La fiesta de la democracia

Borroka Garaia
Hablando en plata, estas elecciones son una auténtica farsa al igual que todas las instituciones que emanan de ésta y cualquier otro tipo de comicios españoles

Euskal Herria, Octubre de 2012, un año de paz y esperanza con nuevas elecciones a la vista en el calendario donde todas las fuerzas políticas estarán representadas. Normalización, reconocimiento de todas víctimas, acuerdos políticos de convivencia…el nuevo tiempo se abre paso como el cuchillo en la mantequilla ante el alborozo de propios y extraños. ¿Es así?. No lo sé, quizás en un universo paralelo puede que esté ocurriendo pero lo único cierto es que en este simplemente hay elecciones el 21 de octubre y esta noche empieza la campaña electoral.

Unas elecciones en un contexto represivo y de falta de paz, y lo más importante, de justicia. Lo cierto es que nadie ha levantado a día de hoy las ilegalizaciones, que siguen en activo, aunque hayan permitido ajustadamente el “pase” de la coalición abertzale de izquierda. Eso sí, bajo unas normas chantajistas de obligado cumplimiento y una persecución política amenazante. De esta manera, intentan moldear voluntades y doblegar ciertas prácticas políticas. Lejos, muy lejos está aún la sociedad vasca y los estados de poder iniciar un proceso de normalización real mientras se sigan vulnerando los derechos de Euskal Herria y la ofensiva capitalista no sea parada de cuajo. Y lo que pudiera parecer una paradoja, revertir la situación de opresión nacional y social, necesitará a su vez de elementos no normalizadores. El pez que se muerde la cola.

Sin embargo, aquí estamos una vez más con elecciones en la parte occidental de Euskal Herria. Unas elecciones no democráticas de un sistema impositivo y faccioso.
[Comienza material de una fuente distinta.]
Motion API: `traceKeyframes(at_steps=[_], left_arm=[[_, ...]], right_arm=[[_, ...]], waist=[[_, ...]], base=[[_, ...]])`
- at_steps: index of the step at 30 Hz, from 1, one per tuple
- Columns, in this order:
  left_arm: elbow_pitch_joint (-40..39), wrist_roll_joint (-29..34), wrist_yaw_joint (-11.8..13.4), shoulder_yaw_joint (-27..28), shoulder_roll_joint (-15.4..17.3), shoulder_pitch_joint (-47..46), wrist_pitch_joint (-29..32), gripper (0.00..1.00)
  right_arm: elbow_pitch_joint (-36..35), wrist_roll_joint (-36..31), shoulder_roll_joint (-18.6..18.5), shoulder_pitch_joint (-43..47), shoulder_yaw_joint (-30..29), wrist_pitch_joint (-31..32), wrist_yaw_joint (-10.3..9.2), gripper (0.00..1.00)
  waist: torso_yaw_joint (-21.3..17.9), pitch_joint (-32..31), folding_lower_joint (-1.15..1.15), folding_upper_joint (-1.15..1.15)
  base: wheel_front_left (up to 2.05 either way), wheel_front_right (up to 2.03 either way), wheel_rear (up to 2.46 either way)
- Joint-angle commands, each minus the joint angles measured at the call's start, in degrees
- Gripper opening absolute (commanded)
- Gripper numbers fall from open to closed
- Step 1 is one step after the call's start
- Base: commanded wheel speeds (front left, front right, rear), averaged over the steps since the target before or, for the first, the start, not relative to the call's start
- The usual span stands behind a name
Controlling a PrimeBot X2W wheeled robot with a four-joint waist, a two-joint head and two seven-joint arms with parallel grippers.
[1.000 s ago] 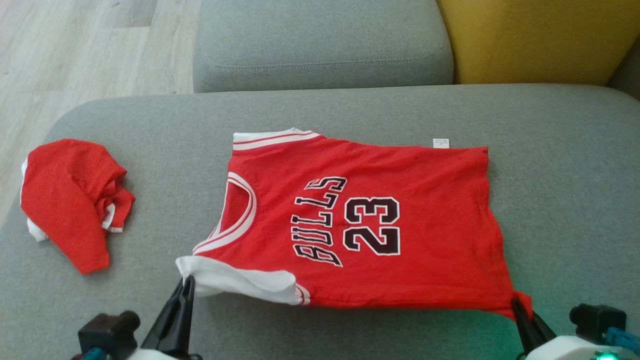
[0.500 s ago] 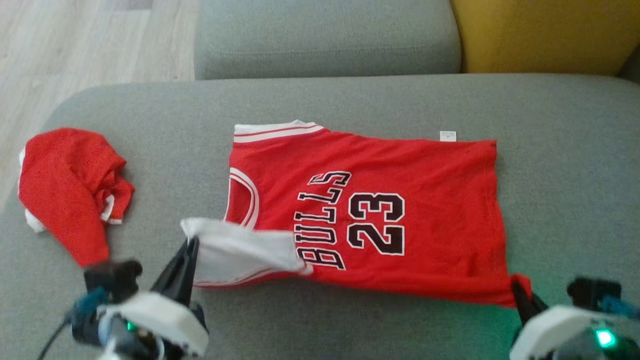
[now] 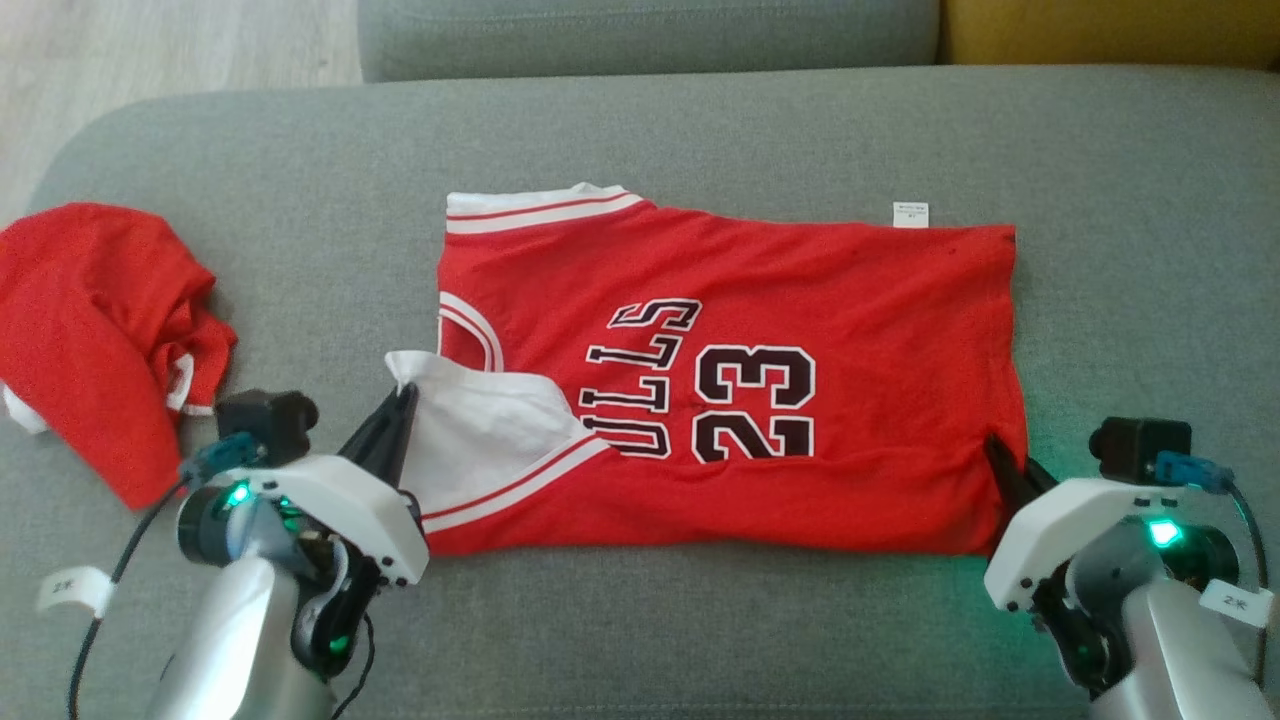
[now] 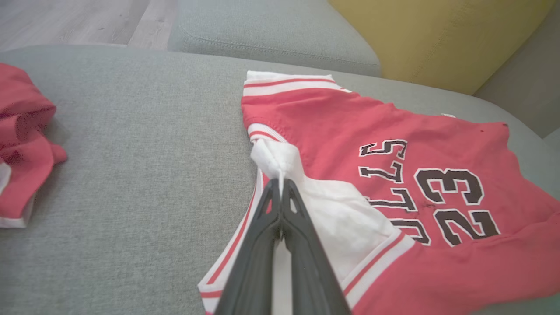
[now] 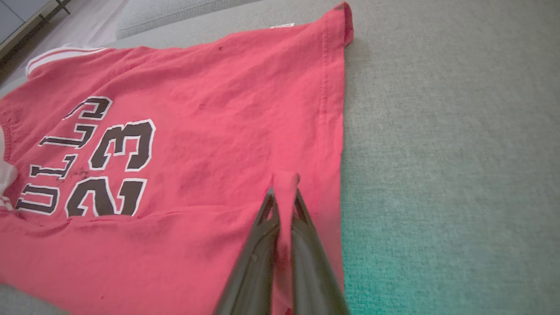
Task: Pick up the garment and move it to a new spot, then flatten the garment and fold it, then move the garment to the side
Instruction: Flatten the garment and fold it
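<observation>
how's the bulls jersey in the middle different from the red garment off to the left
The jersey lies spread out with its near edge turned over; the red garment sits crumpled in a heap. The jersey shows black lettering and 23; the red garment shows no print. The left gripper and right gripper pinch the jersey's near corners; the red garment is untouched. Both are red with white trim, on the grey cushion.

jersey [image 3: 770, 290] label [image 3: 910, 214] print unreadable, red cloth [image 3: 90, 330] cut by left edge
</observation>
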Motion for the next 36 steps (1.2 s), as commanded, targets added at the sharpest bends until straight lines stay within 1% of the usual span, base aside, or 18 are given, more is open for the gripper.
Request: traceKeyframes(at_steps=[1,2,3,4,7,9,12,17,18,22,26,32,36], left_arm=[[-0.19,-0.83,-0.21,1.19,1.53,-3.4,-1.19,0.0],[0.92,-1.04,-0.25,0.81,1.62,-3.92,-1.91,0.12],[1.91,-1.21,-0.28,0.47,1.71,-4.29,-2.71,0.71],[2.66,-1.41,-0.3,0.3,1.73,-4.54,-3.71,1.0],[3.49,-1.34,-0.15,0.59,1.79,-4.39,-7.96,1.0],[2.86,-0.72,0.81,1.06,1.64,-3.58,-11.34,1.0],[0.21,0.81,3.48,1.93,1.31,-1.52,-15.91,1.0],[-6.73,3.78,7.27,3.19,1.21,2.95,-18.38,1.0],[-6.73,3.78,7.27,3.19,1.21,2.95,-18.38,1.0],[-12.22,5.49,9.11,3.9,1.17,7.03,-18.71,1.0],[-15.74,6.89,10.16,3.55,1.19,10.85,-18.78,1.0],[-17.35,7.02,10.26,2.43,0.87,14.25,-18.78,1.0],[-17.08,7.32,10.29,2.08,1.17,14.43,-18.79,1.0]], right_arm=[[-0.86,-0.28,-0.85,-2.53,1.57,-1.4,-0.05,0.05],[-0.39,-0.26,-0.87,-2.99,1.8,-2.45,-0.05,0.44],[0.04,-0.13,-0.82,-3.31,2.04,-3.51,-0.05,1.0],[0.31,0.23,-0.7,-3.46,2.29,-4.58,-0.05,1.0],[0.07,0.47,-0.58,-3.36,2.72,-8.37,-0.05,1.0],[-1.11,0.26,-0.57,-2.86,2.86,-11.33,-0.05,1.0],[-4.27,-1.39,-0.65,-1.59,2.95,-15.73,-0.05,1.0],[-10.86,-4.92,-0.23,1.22,2.56,-20.85,-0.05,1.0],[-10.86,-4.92,-0.23,1.22,2.56,-20.85,-0.05,1.0],[-16.01,-6.87,0.69,3.99,2.38,-22.58,-0.05,1.0],[-19.9,-7.54,1.52,7.51,2.23,-22.18,-0.05,1.0],[-23.1,-7.32,2.22,10.85,2.22,-21.35,-0.05,1.0],[-23.37,-7.37,2.41,11.49,2.16,-20.92,-0.05,1.0]], waist=[[-0.09,0.42,0.0,0.0],[-0.13,0.64,0.0,0.0],[-0.13,0.76,0.0,0.0],[-0.11,0.79,0.0,0.0],[-0.08,0.76,0.0,0.0],[-0.01,0.61,0.0,0.0],[0.07,0.16,0.0,0.0],[0.08,-0.8,0.0,0.0],[0.08,-0.8,0.0,0.0],[-0.16,-1.82,0.0,0.0],[-0.39,-2.86,0.0,0.0],[-0.65,-3.39,0.0,0.0],[-0.63,-3.55,0.0,0.0]], base=[[0.0,0.0,0.0],[0.0,0.0,0.0],[0.0,0.0,0.0],[0.0,0.0,0.0],[0.0,0.0,0.0],[0.0,0.0,0.0],[0.0,0.0,0.0],[0.0,0.0,0.0],[0.0,0.0,0.0],[0.0,0.0,0.0],[0.0,0.0,0.0],[0.0,0.0,0.0],[0.0,0.0,0.0]])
Dicen que las consultas electorales son la fiesta de la democracia. Claro que cuando tu país no tiene derecho a decidir su futuro y está encajado a la fuerza en un sistema político con unas leyes y ordenamiento jurídico expresamente diseñado para que esa voluntad soberana no se pueda cumplir, eso de fiesta queda como muy grande.

Hablando en plata, estas elecciones son una auténtica farsa al igual que todas las instituciones que emanan de ésta y cualquier otro tipo de comicios españoles. Así lo ha sido siempre y así lo sigue siendo ahora. Ningún tipo de respeto y autoridad puede dársela a la supuesta legitimidad de los que nos intentan hacer creer que jugando con cartas marcadas tienen algún tipo de mandato sobre la sociedad vasca cuando esa misma sociedad no puede materializar proyectos políticos ni siquiera disponer de las herramientas democráticas para llevarlos a cabo.
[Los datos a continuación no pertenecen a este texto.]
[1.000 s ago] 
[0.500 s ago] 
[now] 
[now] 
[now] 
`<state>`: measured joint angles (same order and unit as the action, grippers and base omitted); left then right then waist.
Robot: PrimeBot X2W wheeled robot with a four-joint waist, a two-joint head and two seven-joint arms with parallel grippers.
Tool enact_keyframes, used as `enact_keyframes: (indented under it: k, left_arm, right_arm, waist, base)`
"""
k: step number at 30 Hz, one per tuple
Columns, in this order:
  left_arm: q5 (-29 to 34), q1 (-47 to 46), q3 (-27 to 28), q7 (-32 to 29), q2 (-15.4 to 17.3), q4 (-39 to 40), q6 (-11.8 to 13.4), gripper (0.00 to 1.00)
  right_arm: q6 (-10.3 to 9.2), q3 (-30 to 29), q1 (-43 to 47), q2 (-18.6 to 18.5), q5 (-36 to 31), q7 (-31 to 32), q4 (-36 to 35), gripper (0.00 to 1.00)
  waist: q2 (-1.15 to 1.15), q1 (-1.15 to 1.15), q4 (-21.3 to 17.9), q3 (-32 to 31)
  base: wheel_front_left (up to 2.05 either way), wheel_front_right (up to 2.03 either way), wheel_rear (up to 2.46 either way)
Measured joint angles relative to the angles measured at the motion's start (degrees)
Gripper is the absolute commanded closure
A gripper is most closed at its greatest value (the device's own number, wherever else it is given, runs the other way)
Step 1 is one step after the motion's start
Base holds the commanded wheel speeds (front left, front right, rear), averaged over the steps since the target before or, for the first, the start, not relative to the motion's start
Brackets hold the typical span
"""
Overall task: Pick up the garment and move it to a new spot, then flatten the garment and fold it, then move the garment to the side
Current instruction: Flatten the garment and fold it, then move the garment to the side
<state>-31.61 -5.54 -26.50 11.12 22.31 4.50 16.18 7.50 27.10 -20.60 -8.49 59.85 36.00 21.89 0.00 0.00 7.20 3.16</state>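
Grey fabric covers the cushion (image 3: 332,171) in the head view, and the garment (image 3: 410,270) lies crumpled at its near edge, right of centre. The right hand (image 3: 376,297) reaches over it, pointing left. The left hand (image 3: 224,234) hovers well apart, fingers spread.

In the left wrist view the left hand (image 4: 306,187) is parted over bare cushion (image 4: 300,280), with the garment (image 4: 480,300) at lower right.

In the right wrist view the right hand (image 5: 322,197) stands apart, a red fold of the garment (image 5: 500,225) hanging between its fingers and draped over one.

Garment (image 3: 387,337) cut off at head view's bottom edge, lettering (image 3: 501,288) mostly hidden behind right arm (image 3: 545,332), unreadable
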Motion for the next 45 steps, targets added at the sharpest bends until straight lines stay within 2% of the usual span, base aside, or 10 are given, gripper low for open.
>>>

Ante ello llegará el momento de la verdad en el cual o se produce una confrontación en toda regla ante los corsés legales, trampas y amenazas de todo tipo o el proceso de asimilación será un hecho. Se ha hablado de la desobediencia como un elemento a insertar en la dinámica política y ciertamente es una herramienta que no se podrá desdeñar. Si el estado llega a la conclusión de que un nuevo proceso ilegalizador es causa de miedo paralizante, pondrá toda su maquinaria a pleno rendimiento hasta desfigurar por completo el proyecto de izquierdas y abertzale.
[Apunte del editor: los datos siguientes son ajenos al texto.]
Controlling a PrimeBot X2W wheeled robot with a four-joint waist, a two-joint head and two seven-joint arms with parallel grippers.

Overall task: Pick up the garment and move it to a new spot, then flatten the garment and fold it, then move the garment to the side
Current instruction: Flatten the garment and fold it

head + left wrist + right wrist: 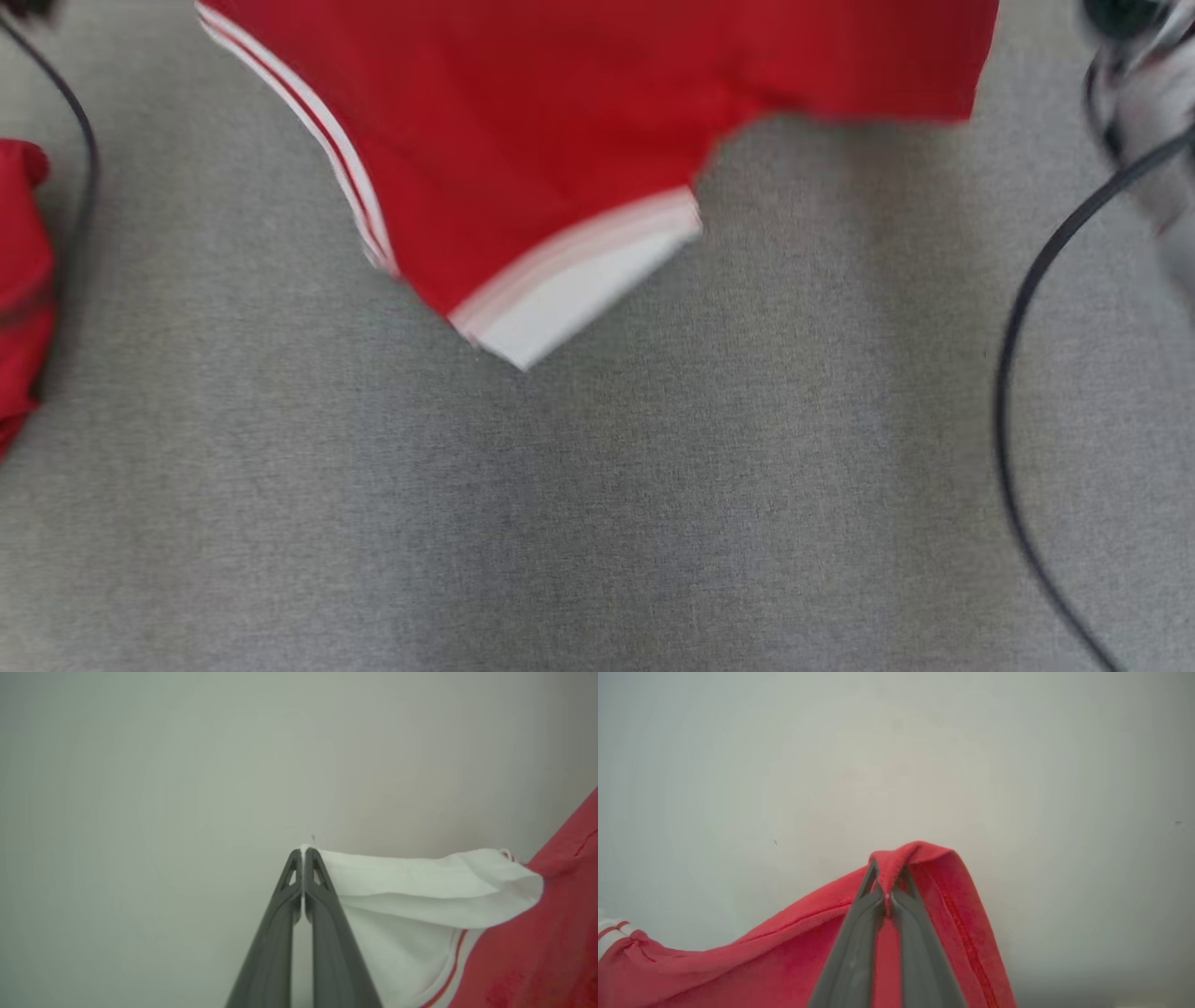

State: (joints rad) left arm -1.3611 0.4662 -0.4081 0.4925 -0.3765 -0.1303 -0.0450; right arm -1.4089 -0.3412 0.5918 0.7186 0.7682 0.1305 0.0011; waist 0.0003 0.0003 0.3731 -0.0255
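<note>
We have the red garment (579, 121) up at the top of the head view, spread wide over the grey counter (597, 541). Its white cuff (569, 299) points down at the middle and white stripes (327, 140) run along its left edge. The shot is blurred, so we cannot tell whether that cuff touches the counter. Over on the left wrist view, our left gripper (303, 851) has its fingers pressed together on a white edge of the garment, red cloth trailing off to the right. On the right wrist view, our right gripper (888, 871) is clamped on a folded red hem, the cloth draping down both sides of the fingers. A second red cloth (19, 280) sits at the counter's left edge, and a dark cable (1013, 373) curves down the right side.
</note>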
El frente institucional no puede por sí solo enfrentarse a semejante reto y por tanto una apuesta colectiva de confrontación y superación del marco político con todas las piezas bien engrasadas es lo que podrá ser la garantía de éxito, superando temores, posibilismos mal calculados o simplemente irresponsabilidad y destensionamiento político e ideológico ni querido ni deseado por el pueblo abertzale de izquierda.

Ganar las elecciones o sacar los mejores resultados posibles es un reto importante para EH Bildu que no se puede obviar, siempre y cuando se tengan presentes los baremos antes analizados, de lo contrario, de no hacerlo, de no diferenciarnos claramente de la opción burguesa y autonomista y teniendo claro que hay que reventar las urnas a votos de la misma manera que hay que reventar el sistema hasta que se haga inasumibible la opresión, parafraseando a A.Aponte, caeremos en el territorio donde la voluntad de la sociedad se expresa por el capricho, por lo superficial, una cuña, un rumor, o cualquier otra tontería podrá decidir esa expresión de la voluntad. No estaremos dando razones sagradas por las cuales luchar, no blindaremos la pasión por el futuro que acompaña a las grandes hazañas de los grandes pueblos.